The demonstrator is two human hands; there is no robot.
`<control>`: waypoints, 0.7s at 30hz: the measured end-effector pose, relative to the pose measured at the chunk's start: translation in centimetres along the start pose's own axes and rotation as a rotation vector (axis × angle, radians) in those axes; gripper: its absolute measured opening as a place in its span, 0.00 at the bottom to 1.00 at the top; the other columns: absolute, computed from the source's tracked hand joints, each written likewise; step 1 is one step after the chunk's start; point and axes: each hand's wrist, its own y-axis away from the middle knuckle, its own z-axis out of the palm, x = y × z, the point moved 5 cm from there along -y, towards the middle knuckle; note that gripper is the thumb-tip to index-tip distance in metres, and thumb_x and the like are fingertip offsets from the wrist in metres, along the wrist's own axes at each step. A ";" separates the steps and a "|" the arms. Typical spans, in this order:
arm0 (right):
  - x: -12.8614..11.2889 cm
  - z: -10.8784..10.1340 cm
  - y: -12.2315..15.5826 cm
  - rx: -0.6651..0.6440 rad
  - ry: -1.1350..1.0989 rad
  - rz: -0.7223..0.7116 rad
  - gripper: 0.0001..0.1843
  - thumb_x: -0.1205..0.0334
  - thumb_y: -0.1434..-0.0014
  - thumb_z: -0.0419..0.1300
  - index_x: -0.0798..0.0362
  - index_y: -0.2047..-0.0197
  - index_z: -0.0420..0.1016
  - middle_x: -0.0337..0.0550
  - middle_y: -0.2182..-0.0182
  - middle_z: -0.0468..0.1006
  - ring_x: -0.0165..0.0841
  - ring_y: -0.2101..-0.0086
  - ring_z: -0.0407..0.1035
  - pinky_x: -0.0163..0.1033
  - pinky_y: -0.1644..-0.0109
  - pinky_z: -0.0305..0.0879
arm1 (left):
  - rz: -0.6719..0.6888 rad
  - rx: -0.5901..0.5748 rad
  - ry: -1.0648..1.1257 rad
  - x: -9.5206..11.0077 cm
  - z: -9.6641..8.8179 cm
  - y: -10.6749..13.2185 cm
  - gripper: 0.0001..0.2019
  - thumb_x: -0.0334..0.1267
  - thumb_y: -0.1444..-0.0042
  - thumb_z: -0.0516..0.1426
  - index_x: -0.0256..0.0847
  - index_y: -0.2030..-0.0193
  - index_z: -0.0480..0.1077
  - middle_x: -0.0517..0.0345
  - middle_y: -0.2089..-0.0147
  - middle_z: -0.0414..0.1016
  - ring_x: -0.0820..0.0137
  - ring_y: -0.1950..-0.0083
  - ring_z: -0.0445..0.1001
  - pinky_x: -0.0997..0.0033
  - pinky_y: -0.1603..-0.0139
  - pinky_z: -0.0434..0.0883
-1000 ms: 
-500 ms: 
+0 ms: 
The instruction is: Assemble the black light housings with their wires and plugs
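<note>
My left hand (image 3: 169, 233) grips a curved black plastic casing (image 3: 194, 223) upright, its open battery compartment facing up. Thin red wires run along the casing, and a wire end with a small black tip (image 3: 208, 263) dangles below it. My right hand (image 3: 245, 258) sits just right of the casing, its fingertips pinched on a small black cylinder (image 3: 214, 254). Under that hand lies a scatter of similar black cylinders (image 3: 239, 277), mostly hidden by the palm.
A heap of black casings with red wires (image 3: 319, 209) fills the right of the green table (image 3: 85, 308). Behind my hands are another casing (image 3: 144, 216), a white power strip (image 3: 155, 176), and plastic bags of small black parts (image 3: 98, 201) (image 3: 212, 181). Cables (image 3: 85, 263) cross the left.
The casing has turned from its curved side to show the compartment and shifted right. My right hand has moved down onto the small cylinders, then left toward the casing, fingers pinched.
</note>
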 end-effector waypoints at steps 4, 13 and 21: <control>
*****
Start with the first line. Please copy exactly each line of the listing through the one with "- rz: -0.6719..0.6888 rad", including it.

The demonstrator is two human hands; there is no robot.
`<control>`: waypoints, 0.7s at 30hz: the measured end-effector pose, relative to the pose measured at the chunk's start: translation in centimetres along the start pose's own axes and rotation as a rotation vector (axis × angle, radians) in those axes; gripper: its absolute measured opening as a place in its span, 0.00 at the bottom to 1.00 at the top; the other columns: absolute, computed from the source's tracked hand joints, each written likewise; step 1 is one step after the chunk's start; point and axes: each hand's wrist, its own y-axis away from the middle knuckle, its own z-axis out of the palm, x = y × z, the point moved 5 cm from there along -y, towards the middle knuckle; note that gripper is the thumb-tip to index-tip distance in metres, and thumb_x and the like are fingertip offsets from the wrist in metres, along the wrist's own axes at each step. A ";" separates the steps and a "|" the arms. Typical spans, in this order:
arm0 (right):
  - x: -12.8614..11.2889 cm
  - z: -10.8784..10.1340 cm
  - y: -12.2315..15.5826 cm
  - rx: -0.6651..0.6440 rad
  - ry: -1.1350..1.0989 rad
  - rz: -0.7223..0.7116 rad
  - gripper: 0.0001..0.1843
  - thumb_x: -0.1205..0.0334
  - thumb_y: -0.1434..-0.0014
  - thumb_z: -0.0419..0.1300
  - index_x: -0.0798..0.0362
  - index_y: -0.2047..-0.0197
  - index_z: -0.0420..0.1016
  - middle_x: -0.0337..0.0550
  - middle_y: -0.2182..-0.0182
  - middle_z: -0.0468..0.1006
  - ring_x: -0.0165..0.0841
  - ring_y: -0.2101..-0.0086
  - ring_z: -0.0407..0.1035
  - pinky_x: -0.0163..0.1033
  - pinky_y: -0.1644..-0.0109
  - pinky_z: -0.0305..0.0879
arm1 (left):
  - rz: -0.6719..0.6888 rad

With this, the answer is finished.